The first stem cell derived cell therapies are already in clinical trials, meaning regenerative medicine may become a clinical reality in the next decade.
Much of the progress to date has been conceptually simple, relying on single functional cell types, such as insulin-producing pancreatic beta cells to treat diabetes. But more complex therapies are sure to follow, based on more complex structures with multiple cell types – for example, incorporating the supporting structural and immune cells – and eventually part or even whole organs. This is probably beyond what’s achievable with current technology, yet the rapid progress of 3D printing, together with ever increasing knowledge of the genetic networks which dictate cellular identity, mean it may one day be possible to generate complex multi cellular and functional structures for transplantation.
I also expect machine perfusion technologies to evolve beyond clinical assessments: eventually, we could use them to repair organs prior to transplantation.

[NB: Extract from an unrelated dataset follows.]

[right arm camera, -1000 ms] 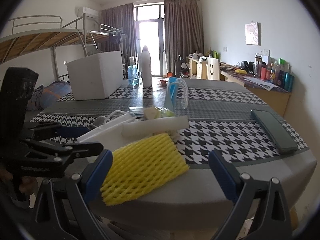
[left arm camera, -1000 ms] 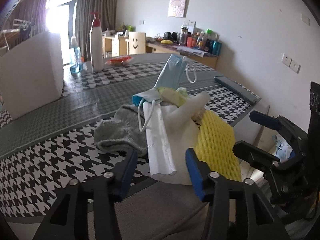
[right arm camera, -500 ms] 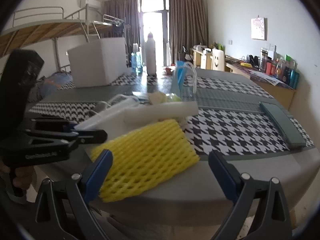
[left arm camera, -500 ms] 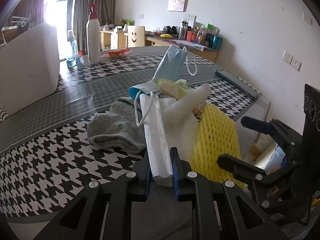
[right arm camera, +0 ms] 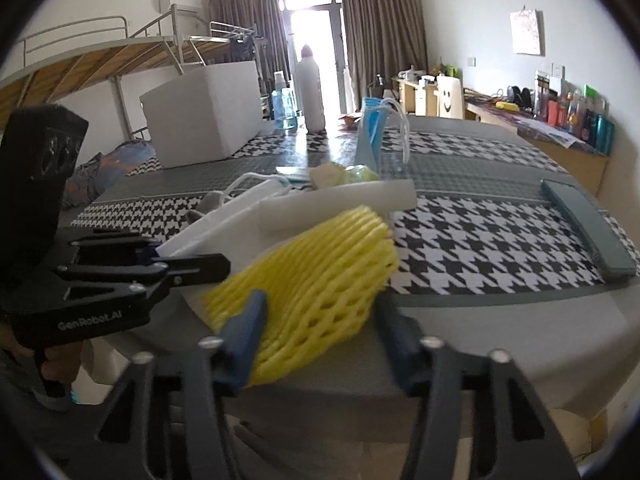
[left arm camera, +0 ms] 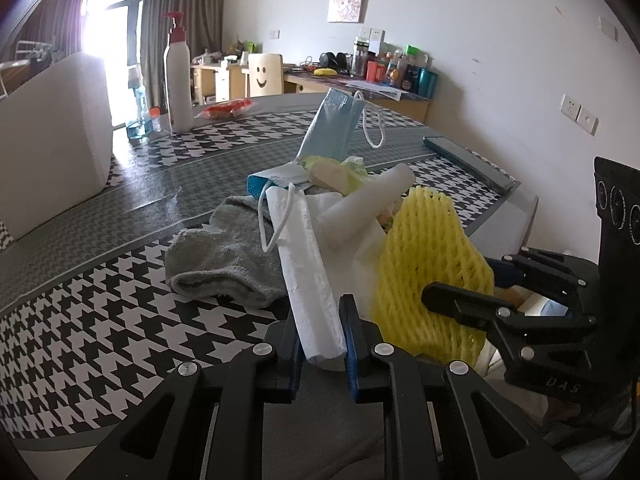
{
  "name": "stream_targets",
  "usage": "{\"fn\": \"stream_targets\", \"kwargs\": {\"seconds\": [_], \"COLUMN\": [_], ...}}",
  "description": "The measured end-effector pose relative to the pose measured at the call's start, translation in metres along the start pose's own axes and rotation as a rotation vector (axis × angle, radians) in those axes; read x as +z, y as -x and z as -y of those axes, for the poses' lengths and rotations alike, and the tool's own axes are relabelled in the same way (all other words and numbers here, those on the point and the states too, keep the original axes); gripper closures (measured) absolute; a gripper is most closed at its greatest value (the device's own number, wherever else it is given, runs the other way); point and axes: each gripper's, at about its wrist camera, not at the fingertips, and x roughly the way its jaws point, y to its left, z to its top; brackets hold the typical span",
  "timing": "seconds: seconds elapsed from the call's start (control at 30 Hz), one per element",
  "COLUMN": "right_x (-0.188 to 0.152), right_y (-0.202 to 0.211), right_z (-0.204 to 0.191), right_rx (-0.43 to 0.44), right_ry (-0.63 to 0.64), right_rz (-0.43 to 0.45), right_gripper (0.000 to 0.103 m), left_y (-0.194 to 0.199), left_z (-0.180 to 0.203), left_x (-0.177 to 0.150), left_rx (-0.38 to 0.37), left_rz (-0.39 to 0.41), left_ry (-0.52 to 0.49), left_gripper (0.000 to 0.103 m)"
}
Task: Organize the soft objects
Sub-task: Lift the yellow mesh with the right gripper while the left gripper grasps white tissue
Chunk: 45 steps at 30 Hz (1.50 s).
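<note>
A grey table with black-and-white houndstooth runners (left arm camera: 80,320) is seen to carry, at its near edge, a pile of soft items; a large white foam box (left arm camera: 52,136) stands well apart at the far left. Within the pile a crumpled grey towel (left arm camera: 224,256) lies to the left, a bulging yellow foam mesh sleeve (right arm camera: 316,280) at the right, a folded white paper tissue (left arm camera: 308,272) between them, a white foam tube (left arm camera: 364,204) resting across the top, and a blue face mask (left arm camera: 332,128) propped upright behind. The left gripper (left arm camera: 322,340) is found pinching the near end of the tissue, its jaws pressed against both sides. The right gripper (right arm camera: 320,328) has just been closing around the mesh sleeve, which is already buckled between the blue pads; firm contact is judged made, though blur obscures it. It is judged that, should either item be drawn away, the foam tube and the mask loop (left arm camera: 276,220) draped over the tissue may be dragged along or tipped off the table edge, since the pile is interleaved. Tearing of the thin tissue under a hard pinch is also considered possible.
</note>
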Motion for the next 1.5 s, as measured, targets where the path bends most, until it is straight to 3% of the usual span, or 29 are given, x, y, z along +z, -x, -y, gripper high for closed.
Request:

My ultimate ambition is to use these technologies, combined with my lab’s research at the Crick, to find ways to offer our patients entirely novel treatments.
Imagine if we could pre treat transplant organs to make them more resistant to disease, or modify them so they become ‘cloaked’ from the recipient’s immune system, thus avoiding rejection? This would herald a new dawn of precision medicine, in which we drive what is possible far beyond the current limitations, and tailor organs and therapies to individual patients.
This is the promise of regenerative medicine: quiet scientific advances towards restoring people’s futures.